Tuesday, December 27, 2005

resource capacity per peer

use parallelism to characterize the resource capacity of each peer,

Sunday, December 25, 2005

configuration parameter

1. the splitting strategy consists of two: size-based and number-based
2. the placement of views (indexes) consists of two: hop-based and latency-based

Thursday, December 22, 2005

adding a last step to take into account the retrieval of complete tuples

Add a last step that retrieves the complete tuples by using Chord protocol

Friday, December 16, 2005

reading "system simulation"

1. when the outcome of an activity can be described completely in terms of its input, the activity is said to be deterministic, while if the effects of the activity vary randomly over various possible outcomes, the activity is said to be stochastic.

2. systems such as the aircraft, in which the changes are predominantly smooth, are called continuous systems, while systems like the factory, in which changes are predominantly discontinuous, will be called discrete systems. There are also systems that are intrinsically continuous but information about them is only available at discrete points in time, these are called sampled-data systems.

3. One way of obtaining independt result is to repeat the simulation. Repeating the experiment with different random numbers for the same sample size n gives a set of independent determinations of the sample mean.

4. besides bach means, replication of runs, and regenerative techniques, time series analysis and spectral analysis are two other techniques to capture the autocorrelation characterisitcs among discrete events

4. To remove the initial bias, two general approaches can be taken to remove the bias: the system can be started in a more representative state than the empty state, or the first part of the simulation run can be ignored.

5. Another approach to the problem of establishing confidence intervals for simlation results does not rely upon replication, but uses a single long run, preferably with thee initial bias removed.

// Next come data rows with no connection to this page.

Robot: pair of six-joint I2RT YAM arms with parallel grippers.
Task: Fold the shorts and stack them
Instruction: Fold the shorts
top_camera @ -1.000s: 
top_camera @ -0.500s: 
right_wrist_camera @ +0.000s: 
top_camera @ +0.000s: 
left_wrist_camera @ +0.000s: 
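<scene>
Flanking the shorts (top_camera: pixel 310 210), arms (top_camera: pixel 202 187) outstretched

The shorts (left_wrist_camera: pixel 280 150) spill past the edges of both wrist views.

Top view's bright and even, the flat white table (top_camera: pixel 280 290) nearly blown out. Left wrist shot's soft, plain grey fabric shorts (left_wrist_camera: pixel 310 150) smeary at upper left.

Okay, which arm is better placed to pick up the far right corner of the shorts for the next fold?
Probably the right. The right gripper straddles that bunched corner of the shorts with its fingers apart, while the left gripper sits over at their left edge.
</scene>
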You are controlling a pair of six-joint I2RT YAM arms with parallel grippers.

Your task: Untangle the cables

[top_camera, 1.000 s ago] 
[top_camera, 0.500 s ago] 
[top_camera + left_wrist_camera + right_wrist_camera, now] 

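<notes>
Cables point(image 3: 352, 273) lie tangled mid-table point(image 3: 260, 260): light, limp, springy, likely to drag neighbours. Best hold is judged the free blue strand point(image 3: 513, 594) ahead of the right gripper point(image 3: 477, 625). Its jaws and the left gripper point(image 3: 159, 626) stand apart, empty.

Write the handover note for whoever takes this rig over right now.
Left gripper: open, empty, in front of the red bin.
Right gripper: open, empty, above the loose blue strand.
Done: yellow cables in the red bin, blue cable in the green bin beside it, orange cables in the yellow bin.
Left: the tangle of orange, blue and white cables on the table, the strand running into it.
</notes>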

6. Frequently, the service time of a process is constant; but, where it varies stochastically, it must be described by a prob. function. If the service time is considered to be completely random, it may be represented by an exponential distribution, or a common situation is that, although the service time should be a constant, there are random fluctuations due to uncontrolled factors. The normal, or Gaussian, distribution is ofent used to represent the service time under these circumstances.

the simulation should be redesigned

1. should fix the premise: either we deploy tables intensionally by using uniform distribution or locality-preserving, or the data are already deployed
2. the query load is too small, and should check the queueing mechanism if the simulator and see how it can invokes resource contention
3. regarding locality-preserving strategy, should first test based on the resource contention (query load), then storage contention (storage load)

Thursday, December 08, 2005

some facts

response time = waiting time + service time

Service time is the time that it takes the hardware to service an I/O request.
Waiting time may be needed if the hardware is busy.

In networking, the amount of time it takes a packet to travel from source to destination. Together, latency and bandwidth define the speed and capacity of a network.

PIER computeLocationID

in PIER, the location id combines name space hash string and resource id

Wednesday, December 07, 2005

each peer issues one query over the same table

otherwise, the data structure will be screwed by different queries

schedule

1. prepare multiple tables
2. run more queries
3. run over multiple tables individually and combine the results
4. deploy mulitple tables and analyze the results
5. realize the locality-preserving one
6. compare three strategies
7. draft a two-page description of the index-based strategy

schedule

1. prepare multiple tables
2. run more queries
3. run over multiple tables individually and combine the results
4. deploy mulitple tables and analyze the results
5. realize the locality-preserving one
6. compare three strategies
7. draft a two-page description of the index-based strategy

Friday, December 02, 2005

question: why naive tree-multicast has smaller latency

need to use timing tool to check, gprof may work